Goal of the exercise:
Pictures aside, please retype the whole listing word for word.

*** Dataset extract

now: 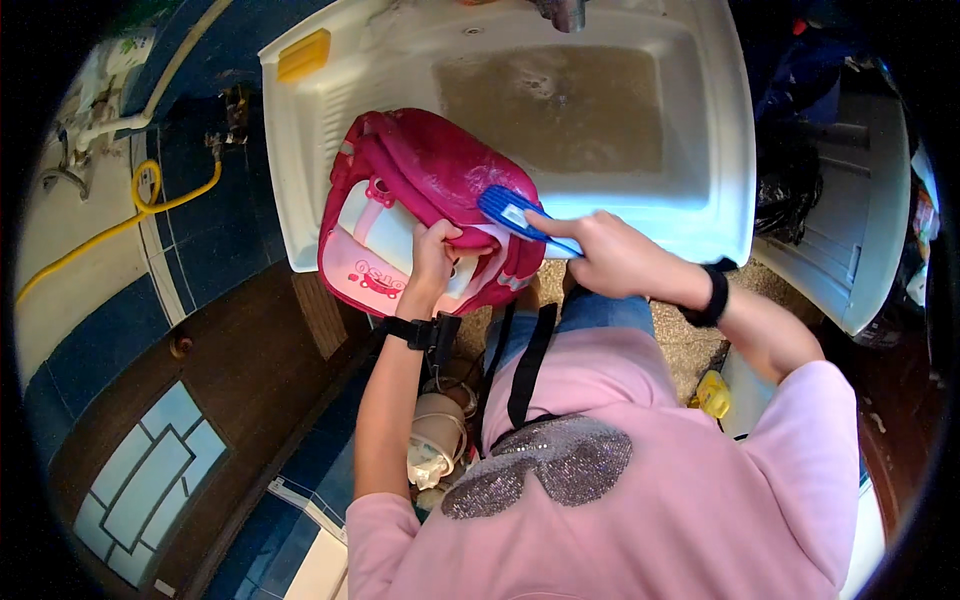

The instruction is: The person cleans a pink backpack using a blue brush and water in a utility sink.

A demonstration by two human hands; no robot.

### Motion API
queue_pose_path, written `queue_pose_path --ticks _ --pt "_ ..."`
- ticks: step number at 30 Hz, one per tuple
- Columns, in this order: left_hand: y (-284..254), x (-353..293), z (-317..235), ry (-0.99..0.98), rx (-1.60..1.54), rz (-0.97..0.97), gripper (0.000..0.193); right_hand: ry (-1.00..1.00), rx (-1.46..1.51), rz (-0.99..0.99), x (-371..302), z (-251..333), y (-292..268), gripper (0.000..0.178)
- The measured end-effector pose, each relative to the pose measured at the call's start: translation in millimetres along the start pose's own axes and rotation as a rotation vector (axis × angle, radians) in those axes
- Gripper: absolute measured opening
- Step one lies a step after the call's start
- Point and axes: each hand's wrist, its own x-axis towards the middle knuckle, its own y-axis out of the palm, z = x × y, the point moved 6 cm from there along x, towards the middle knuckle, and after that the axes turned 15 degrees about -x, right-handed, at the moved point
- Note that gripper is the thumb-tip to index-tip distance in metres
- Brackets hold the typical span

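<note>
A wet crimson and pink backpack (430,150) lies over the left front corner of the white sink (705,190), its pale printed front panel hanging past the near edge. My left hand (433,258) is closed on the backpack's edge near its middle. In my right hand (605,255) is a blue scrub brush (510,212), gripped by its handle. The brush head rests against the backpack's crimson side, where a little whitish foam shows. The brush's bristles are hidden against the fabric.
Murky brownish water (550,110) stands in the basin under a metal tap (567,14). A yellow soap bar or sponge (304,56) sits at the sink's back left corner. Left is a yellow hose (150,190); a bucket (437,430) stands below my left arm. White plastic furniture (840,200) is at right.
</note>
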Motion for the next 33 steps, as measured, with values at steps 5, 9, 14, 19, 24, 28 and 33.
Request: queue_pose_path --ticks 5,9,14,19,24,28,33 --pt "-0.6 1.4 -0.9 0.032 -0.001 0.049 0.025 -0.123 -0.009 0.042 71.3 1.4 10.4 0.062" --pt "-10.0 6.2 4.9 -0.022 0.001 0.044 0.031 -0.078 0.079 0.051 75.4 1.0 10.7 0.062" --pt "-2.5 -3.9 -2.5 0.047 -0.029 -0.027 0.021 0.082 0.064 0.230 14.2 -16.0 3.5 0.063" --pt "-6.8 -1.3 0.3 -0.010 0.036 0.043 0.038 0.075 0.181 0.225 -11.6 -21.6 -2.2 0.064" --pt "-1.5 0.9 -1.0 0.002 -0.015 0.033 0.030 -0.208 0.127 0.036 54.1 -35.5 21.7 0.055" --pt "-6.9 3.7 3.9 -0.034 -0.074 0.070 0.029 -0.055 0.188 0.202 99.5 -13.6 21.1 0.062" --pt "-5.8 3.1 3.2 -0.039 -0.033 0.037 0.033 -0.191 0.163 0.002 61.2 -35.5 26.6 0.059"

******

Result of this task:
now: 

The instruction is: The person cleans a pink backpack using a blue brush and water in a utility sink.

A demonstration by two human hands; no robot.

### Motion API
queue_pose_path, written `queue_pose_path --ticks _ --pt "_ ..."`
- ticks: step number at 30 Hz, one per tuple
- Columns, in this order: left_hand: y (-284..254), x (-353..293), z (-317..235), ry (-0.99..0.98), rx (-1.60..1.54), rz (-0.97..0.97), gripper (0.000..0.193); right_hand: ry (-1.00..1.00), rx (-1.46..1.51), rz (-0.99..0.99), x (-371..302), z (-251..333), y (-292..268), gripper (0.000..0.178)
- The measured end-effector pose, each relative to the pose measured at the call's start: translation in millimetres along the start pose's own axes and rotation as a rotation vector (axis × angle, radians) in those axes
- Gripper: absolute measured opening
- Step one lies a step after the call's start
- Point and axes: each hand's wrist, its own x-axis towards the middle knuckle, its own y-axis out of the palm, z = x × y, the point moved 6 cm from there along x, towards the middle knuckle, and after that the axes turned 15 degrees about -x, right-handed, at the moved point
- Note that gripper is the thumb-tip to index-tip distance in metres
- Brackets hold the typical span

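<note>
A wet crimson and pink backpack (430,150) lies over the left front corner of the white sink (705,190), its pale printed front panel hanging past the near edge. My left hand (433,258) is closed on the backpack's edge near its middle. In my right hand (605,255) is a blue scrub brush (510,212), gripped by its handle. The brush head rests against the backpack's crimson side, where a little whitish foam shows. The brush's bristles are hidden against the fabric.
Murky brownish water (550,110) stands in the basin under a metal tap (567,14). A yellow soap bar or sponge (304,56) sits at the sink's back left corner. Left is a yellow hose (150,190); a bucket (437,430) stands below my left arm. White plastic furniture (840,200) is at right.
</note>
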Motion for the next 33 steps, as measured, with values at steps 5, 9, 14, 19, 24, 28 and 33.
Request: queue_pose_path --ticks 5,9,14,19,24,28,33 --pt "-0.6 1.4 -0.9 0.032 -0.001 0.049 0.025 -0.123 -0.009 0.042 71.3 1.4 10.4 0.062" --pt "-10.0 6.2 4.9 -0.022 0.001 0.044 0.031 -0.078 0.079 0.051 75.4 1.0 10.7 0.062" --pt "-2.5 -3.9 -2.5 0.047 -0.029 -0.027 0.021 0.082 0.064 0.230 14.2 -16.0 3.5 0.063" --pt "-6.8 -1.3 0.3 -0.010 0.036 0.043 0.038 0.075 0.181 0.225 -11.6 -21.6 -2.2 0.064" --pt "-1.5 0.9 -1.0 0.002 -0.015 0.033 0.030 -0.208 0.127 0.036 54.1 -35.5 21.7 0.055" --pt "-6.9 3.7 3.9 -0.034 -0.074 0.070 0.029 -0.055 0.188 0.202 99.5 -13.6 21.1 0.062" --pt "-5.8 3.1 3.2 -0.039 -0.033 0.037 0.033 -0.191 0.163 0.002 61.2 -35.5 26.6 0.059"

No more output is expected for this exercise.